ASSIGNED TASK: Repeat the stretch of entries below from the line with "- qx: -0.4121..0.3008" through the line with "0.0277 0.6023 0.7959". Include both ends and add nothing.

- Opening Delimiter -

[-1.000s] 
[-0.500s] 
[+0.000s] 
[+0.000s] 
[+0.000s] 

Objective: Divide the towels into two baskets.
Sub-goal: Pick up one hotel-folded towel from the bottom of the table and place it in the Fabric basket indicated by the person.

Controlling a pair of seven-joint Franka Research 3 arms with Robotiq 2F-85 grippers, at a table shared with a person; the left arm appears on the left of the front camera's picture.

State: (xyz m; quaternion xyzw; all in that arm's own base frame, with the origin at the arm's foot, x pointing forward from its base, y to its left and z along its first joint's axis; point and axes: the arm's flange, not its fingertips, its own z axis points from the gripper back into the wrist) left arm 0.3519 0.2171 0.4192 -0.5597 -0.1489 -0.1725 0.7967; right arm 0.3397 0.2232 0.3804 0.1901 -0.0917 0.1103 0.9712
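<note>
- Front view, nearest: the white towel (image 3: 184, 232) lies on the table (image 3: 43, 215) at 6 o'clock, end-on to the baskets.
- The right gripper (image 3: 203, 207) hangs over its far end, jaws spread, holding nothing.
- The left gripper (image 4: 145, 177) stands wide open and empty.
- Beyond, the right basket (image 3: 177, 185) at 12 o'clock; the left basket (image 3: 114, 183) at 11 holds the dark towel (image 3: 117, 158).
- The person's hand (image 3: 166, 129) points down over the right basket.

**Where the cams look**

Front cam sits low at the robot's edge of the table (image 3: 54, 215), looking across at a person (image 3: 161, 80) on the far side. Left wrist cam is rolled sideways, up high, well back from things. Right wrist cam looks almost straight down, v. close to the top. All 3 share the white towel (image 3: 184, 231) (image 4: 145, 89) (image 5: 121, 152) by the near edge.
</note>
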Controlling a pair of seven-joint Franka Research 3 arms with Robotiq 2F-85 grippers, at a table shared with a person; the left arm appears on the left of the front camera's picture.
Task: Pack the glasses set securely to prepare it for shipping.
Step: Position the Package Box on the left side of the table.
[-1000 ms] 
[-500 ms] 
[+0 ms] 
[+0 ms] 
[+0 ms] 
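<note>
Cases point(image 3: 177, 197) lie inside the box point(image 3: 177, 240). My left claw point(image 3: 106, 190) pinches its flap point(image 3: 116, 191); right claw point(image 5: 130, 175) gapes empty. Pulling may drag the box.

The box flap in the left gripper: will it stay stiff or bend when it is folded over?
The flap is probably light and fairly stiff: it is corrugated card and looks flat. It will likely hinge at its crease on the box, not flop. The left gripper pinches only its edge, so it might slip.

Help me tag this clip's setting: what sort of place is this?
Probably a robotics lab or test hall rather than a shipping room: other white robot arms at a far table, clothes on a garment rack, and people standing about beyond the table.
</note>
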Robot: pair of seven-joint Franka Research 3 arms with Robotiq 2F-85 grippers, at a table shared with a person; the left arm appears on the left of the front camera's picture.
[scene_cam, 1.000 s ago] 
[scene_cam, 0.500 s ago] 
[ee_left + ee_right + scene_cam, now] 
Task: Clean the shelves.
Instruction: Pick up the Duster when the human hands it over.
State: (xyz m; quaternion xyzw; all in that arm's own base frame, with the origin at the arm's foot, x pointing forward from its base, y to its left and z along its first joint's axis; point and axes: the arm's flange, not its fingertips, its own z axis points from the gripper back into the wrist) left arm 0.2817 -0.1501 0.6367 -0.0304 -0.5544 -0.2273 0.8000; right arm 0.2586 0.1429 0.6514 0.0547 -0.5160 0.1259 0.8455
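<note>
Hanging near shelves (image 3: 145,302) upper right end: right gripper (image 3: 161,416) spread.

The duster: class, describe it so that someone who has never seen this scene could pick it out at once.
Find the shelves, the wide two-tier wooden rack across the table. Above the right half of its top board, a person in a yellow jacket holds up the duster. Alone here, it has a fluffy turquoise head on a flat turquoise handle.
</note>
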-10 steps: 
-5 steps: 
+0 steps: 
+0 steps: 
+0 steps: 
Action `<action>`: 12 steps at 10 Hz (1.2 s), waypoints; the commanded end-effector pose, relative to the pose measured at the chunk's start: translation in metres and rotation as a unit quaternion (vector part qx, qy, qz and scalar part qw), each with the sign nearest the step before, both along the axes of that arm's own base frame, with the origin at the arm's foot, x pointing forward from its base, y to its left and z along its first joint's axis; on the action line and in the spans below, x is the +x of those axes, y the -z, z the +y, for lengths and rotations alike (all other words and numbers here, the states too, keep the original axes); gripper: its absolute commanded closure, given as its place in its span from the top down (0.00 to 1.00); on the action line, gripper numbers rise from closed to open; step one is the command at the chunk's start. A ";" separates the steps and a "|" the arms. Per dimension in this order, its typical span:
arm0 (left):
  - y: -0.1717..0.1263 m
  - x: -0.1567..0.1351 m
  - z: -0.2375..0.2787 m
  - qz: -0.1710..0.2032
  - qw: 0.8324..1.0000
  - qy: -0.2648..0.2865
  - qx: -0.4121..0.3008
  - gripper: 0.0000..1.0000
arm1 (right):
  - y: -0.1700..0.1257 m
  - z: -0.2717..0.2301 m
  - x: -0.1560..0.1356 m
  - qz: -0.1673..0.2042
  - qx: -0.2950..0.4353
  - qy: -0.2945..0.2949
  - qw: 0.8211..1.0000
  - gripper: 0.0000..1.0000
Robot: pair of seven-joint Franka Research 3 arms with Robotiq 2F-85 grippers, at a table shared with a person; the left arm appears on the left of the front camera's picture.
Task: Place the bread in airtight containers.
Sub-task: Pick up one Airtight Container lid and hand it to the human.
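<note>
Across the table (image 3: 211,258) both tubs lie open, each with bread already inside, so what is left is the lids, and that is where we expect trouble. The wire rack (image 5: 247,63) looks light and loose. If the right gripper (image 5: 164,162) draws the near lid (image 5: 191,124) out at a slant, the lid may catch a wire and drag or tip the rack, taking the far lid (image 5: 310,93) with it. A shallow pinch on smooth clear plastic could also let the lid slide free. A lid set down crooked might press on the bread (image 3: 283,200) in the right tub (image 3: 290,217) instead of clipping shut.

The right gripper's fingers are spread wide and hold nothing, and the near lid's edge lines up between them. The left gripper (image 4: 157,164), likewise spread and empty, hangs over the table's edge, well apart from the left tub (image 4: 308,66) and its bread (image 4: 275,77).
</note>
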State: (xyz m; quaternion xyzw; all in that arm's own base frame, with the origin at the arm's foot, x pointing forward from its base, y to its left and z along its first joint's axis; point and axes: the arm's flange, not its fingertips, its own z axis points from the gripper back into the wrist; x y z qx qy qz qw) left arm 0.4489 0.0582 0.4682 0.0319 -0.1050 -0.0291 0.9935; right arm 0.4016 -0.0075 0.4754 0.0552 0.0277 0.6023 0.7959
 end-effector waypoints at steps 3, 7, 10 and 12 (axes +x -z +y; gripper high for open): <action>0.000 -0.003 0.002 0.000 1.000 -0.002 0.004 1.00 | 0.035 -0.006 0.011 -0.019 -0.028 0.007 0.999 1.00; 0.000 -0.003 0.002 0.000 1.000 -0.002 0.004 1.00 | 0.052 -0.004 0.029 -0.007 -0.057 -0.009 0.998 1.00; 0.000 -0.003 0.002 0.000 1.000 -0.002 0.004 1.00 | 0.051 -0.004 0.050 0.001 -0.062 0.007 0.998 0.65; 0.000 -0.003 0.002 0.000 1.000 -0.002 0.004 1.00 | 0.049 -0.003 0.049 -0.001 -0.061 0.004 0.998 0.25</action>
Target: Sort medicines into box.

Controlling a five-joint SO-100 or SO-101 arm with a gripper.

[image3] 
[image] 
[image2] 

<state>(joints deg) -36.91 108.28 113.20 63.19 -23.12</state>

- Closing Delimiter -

THE COMPLETED TASK:
  - qx: -0.4121..0.3008
  - gripper: 0.0000..1.0000
arm1 (right):
  - y: -0.1700..0.1257 m
  - z: -0.2717..0.2301 m
  - x: -0.1560..0.1356 m
  - qz: -0.1673..0.2042
  - qx: -0.2950..0.4353
  - qy: -0.2945..0.2949
  - qw: 0.8211..1.0000
  - gripper: 0.0000..1.0000
Robot: pair of seven-joint Franka Research 3 arms with Robotiq 2F-85 grippers, at a table shared with a person; the left arm appears on the left of the front camera's picture.
Task: Place the bread in airtight containers.
Sub-task: Pick up one Airtight Container lid and hand it to the human.
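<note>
Across the table (image 3: 211,258) both tubs lie open, each with bread already inside, so what is left is the lids, and that is where we expect trouble. The wire rack (image 5: 247,63) looks light and loose. If the right gripper (image 5: 164,162) draws the near lid (image 5: 191,124) out at a slant, the lid may catch a wire and drag or tip the rack, taking the far lid (image 5: 310,93) with it. A shallow pinch on smooth clear plastic could also let the lid slide free. A lid set down crooked might press on the bread (image 3: 283,200) in the right tub (image 3: 290,217) instead of clipping shut.

The right gripper's fingers are spread wide and hold nothing, and the near lid's edge lines up between them. The left gripper (image 4: 157,164), likewise spread and empty, hangs over the table's edge, well apart from the left tub (image 4: 308,66) and its bread (image 4: 275,77).
</note>
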State: (xyz m; quaternion xyzw; all in that arm's own base frame, with the origin at the arm's foot, x pointing forward from its base, y to its left and z along its first joint's axis; point and axes: the arm's flange, not its fingertips, its own z axis points from the gripper back into the wrist; x y z qx qy qz qw) left arm 0.4489 0.0582 0.4682 0.0319 -0.1050 -0.0291 0.9935; right arm 0.4016 -0.0075 0.4754 0.0552 0.0277 0.6023 0.7959

That wraps up the exercise.